Market rotation, sometimes also called sector rotation, is a shift in the pattern of sector outperformance in the stock market. In 2016, for example, the S&P 500 favored defensive sectors over aggressive ones. 2016 produced the opposite result.
The market rotates for two basic reasons:
—change in economic circumstances. In early 2016, for example, Wall Street began to believe that the price of crude oil, which had been in free fall for two years, finally hit bottom at around $26 a barrel. So oil stocks began doing better. Similarly, investors now believe that the election of Donald Trump as president, meaning both houses of Congress and the White House are all Republican, signals the end of Washington dysfunction. This implies a significant turn for the better in the US economy. As a result, the most economically sensitive areas of the stock market have been doing better since Election Day.

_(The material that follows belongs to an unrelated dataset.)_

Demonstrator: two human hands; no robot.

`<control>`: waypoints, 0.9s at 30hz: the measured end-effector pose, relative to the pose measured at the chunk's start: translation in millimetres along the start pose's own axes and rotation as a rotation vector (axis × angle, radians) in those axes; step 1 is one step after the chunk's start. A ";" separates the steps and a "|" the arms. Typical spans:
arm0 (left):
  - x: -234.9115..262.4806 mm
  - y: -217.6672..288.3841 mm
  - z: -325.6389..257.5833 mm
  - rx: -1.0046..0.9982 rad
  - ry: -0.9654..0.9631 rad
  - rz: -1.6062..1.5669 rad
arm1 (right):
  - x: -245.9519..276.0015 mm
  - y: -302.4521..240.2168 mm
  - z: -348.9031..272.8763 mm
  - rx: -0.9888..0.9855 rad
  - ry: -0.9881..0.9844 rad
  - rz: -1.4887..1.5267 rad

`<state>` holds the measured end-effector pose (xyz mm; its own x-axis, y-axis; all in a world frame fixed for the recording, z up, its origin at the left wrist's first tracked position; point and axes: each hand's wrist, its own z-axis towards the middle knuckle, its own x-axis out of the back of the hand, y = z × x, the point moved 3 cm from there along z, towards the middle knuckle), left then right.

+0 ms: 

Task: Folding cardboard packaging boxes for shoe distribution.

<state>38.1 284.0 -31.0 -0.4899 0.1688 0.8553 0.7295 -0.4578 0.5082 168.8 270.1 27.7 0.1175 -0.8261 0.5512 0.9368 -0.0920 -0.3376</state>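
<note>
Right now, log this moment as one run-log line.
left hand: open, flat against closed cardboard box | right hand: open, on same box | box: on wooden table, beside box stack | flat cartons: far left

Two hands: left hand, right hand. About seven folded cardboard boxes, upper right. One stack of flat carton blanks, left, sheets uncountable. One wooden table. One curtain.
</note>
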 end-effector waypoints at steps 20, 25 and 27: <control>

—valuation. Professional investors often say that “trees don’t grow to the sky,” meaning that at some point sectors that are enjoying an economic tailwind become too expensive relative to those being buffeted by temporary headwinds. At such times, they will begin to buy stocks in left-behind sectors almost entirely on the idea that as financial instruments they are relative bargains.
short/shallow vs. long/deep
Sector rotations based on valuation tend to be much shorter and shallower than those based on a change in economic circumstances.
the 2015 -16 example
In 2015, the Healthcare sector rose by +5.2% and Energy fell by -23.6%. The difference in performance between the two was a whopping 28.8 percentage points.
In 2016, Healthcare fell by 4.4% and Energy rose by +23.7%. The performance difference between the two was 28.1 points.
what about today?
To me, the extent of the outperformance of the most economically sensitive sectors since the election has been so strong as to invite a market rotation away from them. My guess is that this will be based mostly on relative valuation. If so, the turn away from current market leaders will be relatively brief and the correction in these sectors relatively shallow.
For day traders, this will be a big deal; for you and me, not so much. Our main concern will be the buying opportunity in cyclicals a correction in them will present.